A team of researchers at Sylvester Comprehensive Cancer Center at the University of Miami Miller School of Medicine has obtained promising results with patients who have acute myeloid leukemia that has not responded well to prior standard treatments.

Acute myeloid leukemia (AML) is a blood cancer characterized by rapid growth of abnormal white blood cells most commonly found in older patients; the average age of a patient with AML is 67, and the five-year survival rate is only 27 percent. It is a serious disease with very few treatment options and the standard of care has not changed much in decades. Survival is especially low in older AML patients who are less able to tolerate aggressive chemotherapy. Reducing side effects to normal tissues and limiting unsuccessful treatment attempts are therefore major concerns in the treatment of these patients.

The Food and Drug Administration has approved a large number of anti-cancer drugs over the past decade, although only a small number of them are routinely used in AML therapy.
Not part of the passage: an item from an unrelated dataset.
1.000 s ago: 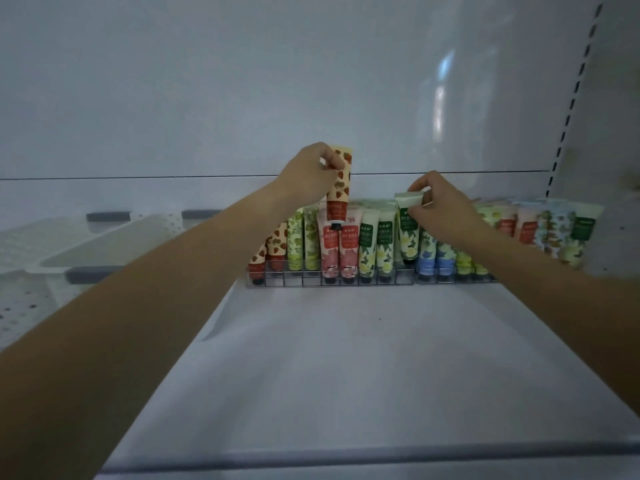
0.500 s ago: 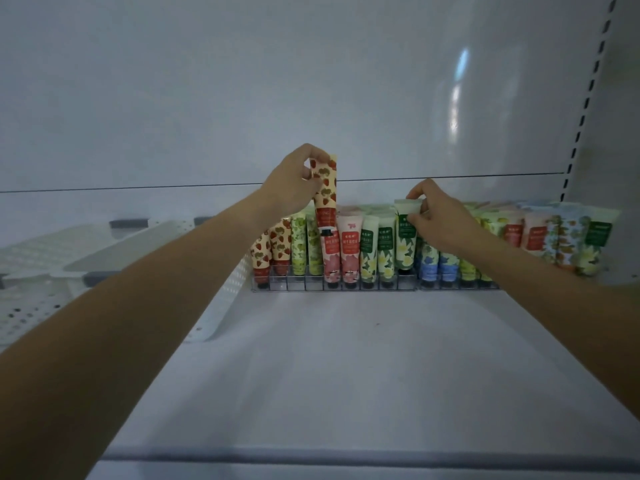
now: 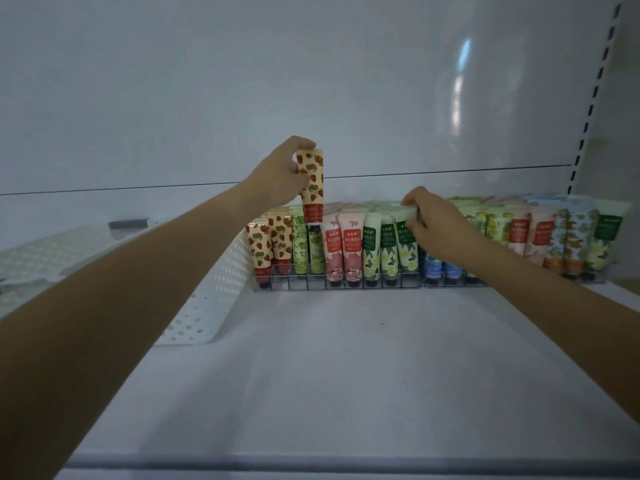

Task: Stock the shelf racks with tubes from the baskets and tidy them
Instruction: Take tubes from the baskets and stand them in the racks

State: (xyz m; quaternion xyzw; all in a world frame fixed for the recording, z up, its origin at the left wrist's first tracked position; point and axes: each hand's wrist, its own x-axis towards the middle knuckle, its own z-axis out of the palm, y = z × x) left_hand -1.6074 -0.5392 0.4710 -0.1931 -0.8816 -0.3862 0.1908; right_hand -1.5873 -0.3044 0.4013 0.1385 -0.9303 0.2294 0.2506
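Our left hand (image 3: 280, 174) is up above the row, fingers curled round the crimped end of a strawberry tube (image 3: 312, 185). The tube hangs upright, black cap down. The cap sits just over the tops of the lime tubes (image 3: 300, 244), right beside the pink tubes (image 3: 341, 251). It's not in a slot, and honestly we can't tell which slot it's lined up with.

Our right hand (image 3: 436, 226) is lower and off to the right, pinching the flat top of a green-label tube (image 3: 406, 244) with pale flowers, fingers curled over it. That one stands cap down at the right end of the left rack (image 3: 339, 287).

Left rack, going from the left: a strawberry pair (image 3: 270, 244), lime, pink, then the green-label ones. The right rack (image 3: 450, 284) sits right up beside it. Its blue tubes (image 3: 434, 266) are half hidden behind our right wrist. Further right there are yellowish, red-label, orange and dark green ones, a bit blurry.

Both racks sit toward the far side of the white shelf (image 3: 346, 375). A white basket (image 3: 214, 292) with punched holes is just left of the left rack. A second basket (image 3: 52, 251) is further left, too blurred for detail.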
However, it remains possible that individual AML patients could benefit from existing drugs.

“A precision, highly personalized, medicine approach is appealing for use in AML due to ease of access to tumor samples and the significant variability in the patients’ response to treatment,” said Claes Wahlestedt, M.D., Ph.D., professor of psychiatry and behavioral sciences, associate dean for therapeutic innovation, and director of the Center for Therapeutic Innovation. “Nonetheless, prior attempts to establish a precision medicine platform for AML have been largely unsuccessful, at least in part due to the use of small compound panels, non-optimized data analysis capabilities, and having relatively slow turnover rates, which restricts the scope of treatment and delays its onset.”

Wahlestedt and the researchers in his laboratory, spearheaded by Ines Lohse, Ph.D., and working in partnership with Sylvester clinicians, notably Ronan T. Swords, M.D., Ph.D., and Justin M. Watts, M.D., decided to take a different approach. In a pilot study they evaluated a cohort of 12 patients with refractory AML — those having residual cancer cells in their marrow even after intensive treatment — using an ex vivo drug sensitivity testing (DST) platform.
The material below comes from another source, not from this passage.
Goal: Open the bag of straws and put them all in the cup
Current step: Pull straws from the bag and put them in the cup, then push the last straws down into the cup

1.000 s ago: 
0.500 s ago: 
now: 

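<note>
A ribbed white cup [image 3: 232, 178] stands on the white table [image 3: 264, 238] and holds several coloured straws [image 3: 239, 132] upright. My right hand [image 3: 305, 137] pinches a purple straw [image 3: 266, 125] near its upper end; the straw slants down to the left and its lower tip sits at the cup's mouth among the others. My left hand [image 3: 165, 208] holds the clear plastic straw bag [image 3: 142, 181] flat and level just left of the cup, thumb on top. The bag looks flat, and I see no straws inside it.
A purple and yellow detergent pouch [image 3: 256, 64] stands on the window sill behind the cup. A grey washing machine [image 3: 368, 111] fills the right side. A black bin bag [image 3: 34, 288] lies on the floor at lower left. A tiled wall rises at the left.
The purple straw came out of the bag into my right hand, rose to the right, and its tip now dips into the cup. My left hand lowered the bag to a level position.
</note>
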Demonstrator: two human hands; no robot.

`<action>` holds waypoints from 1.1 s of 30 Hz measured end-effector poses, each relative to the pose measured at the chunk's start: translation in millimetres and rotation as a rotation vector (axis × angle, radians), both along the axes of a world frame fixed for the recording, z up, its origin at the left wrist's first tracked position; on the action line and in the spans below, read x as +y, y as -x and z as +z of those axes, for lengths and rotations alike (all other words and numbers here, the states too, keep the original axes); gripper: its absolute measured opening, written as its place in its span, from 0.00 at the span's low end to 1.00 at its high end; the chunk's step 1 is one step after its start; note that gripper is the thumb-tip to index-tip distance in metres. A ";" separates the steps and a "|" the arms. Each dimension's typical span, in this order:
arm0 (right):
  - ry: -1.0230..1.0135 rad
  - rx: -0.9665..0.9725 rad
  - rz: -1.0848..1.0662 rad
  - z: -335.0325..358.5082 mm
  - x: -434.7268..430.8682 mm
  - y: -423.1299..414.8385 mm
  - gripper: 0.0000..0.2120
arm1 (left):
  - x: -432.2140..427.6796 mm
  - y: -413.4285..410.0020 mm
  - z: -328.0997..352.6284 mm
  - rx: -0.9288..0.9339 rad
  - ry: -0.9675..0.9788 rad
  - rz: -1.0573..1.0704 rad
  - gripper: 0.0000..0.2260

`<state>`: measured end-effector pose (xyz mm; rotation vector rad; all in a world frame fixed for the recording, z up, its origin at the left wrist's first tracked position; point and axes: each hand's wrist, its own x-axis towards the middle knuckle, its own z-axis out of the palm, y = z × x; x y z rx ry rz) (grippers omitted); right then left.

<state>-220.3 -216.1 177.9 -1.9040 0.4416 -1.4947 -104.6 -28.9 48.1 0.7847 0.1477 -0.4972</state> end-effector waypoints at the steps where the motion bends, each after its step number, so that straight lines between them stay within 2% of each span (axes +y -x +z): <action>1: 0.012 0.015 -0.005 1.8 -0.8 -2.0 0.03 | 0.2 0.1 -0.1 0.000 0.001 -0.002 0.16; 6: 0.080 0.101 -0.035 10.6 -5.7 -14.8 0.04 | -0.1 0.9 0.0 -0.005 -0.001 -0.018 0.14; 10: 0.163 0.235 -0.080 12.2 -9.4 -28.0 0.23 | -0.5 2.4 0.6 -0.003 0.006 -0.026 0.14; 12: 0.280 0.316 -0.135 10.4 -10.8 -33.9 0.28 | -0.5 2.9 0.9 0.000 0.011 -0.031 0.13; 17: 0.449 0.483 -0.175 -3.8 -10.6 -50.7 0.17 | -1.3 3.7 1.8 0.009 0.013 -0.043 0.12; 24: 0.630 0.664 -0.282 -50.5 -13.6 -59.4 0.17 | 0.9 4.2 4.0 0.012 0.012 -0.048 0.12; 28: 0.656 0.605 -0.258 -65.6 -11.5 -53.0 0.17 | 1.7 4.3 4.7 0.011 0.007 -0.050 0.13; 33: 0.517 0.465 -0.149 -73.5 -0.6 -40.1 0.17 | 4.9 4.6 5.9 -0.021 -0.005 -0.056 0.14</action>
Purified AML blasts were screened against a panel of all 215 FDA-approved compounds, and the treatment response was evaluated after 72 hours of exposure. The cancer cell response to each drug was compared to responses from non-cancerous blood cells to find anticancer agents that particularly affect cancer cells, thus significantly reducing side effects. Drug sensitivity scoring was reported to the treating physician, and the patients were then treated with either DST- or non-DST-guided therapy. The results were dramatic. Three out of four DST-guided patients displayed treatment response, while all of the non-DST-guided patients failed the assigned treatment.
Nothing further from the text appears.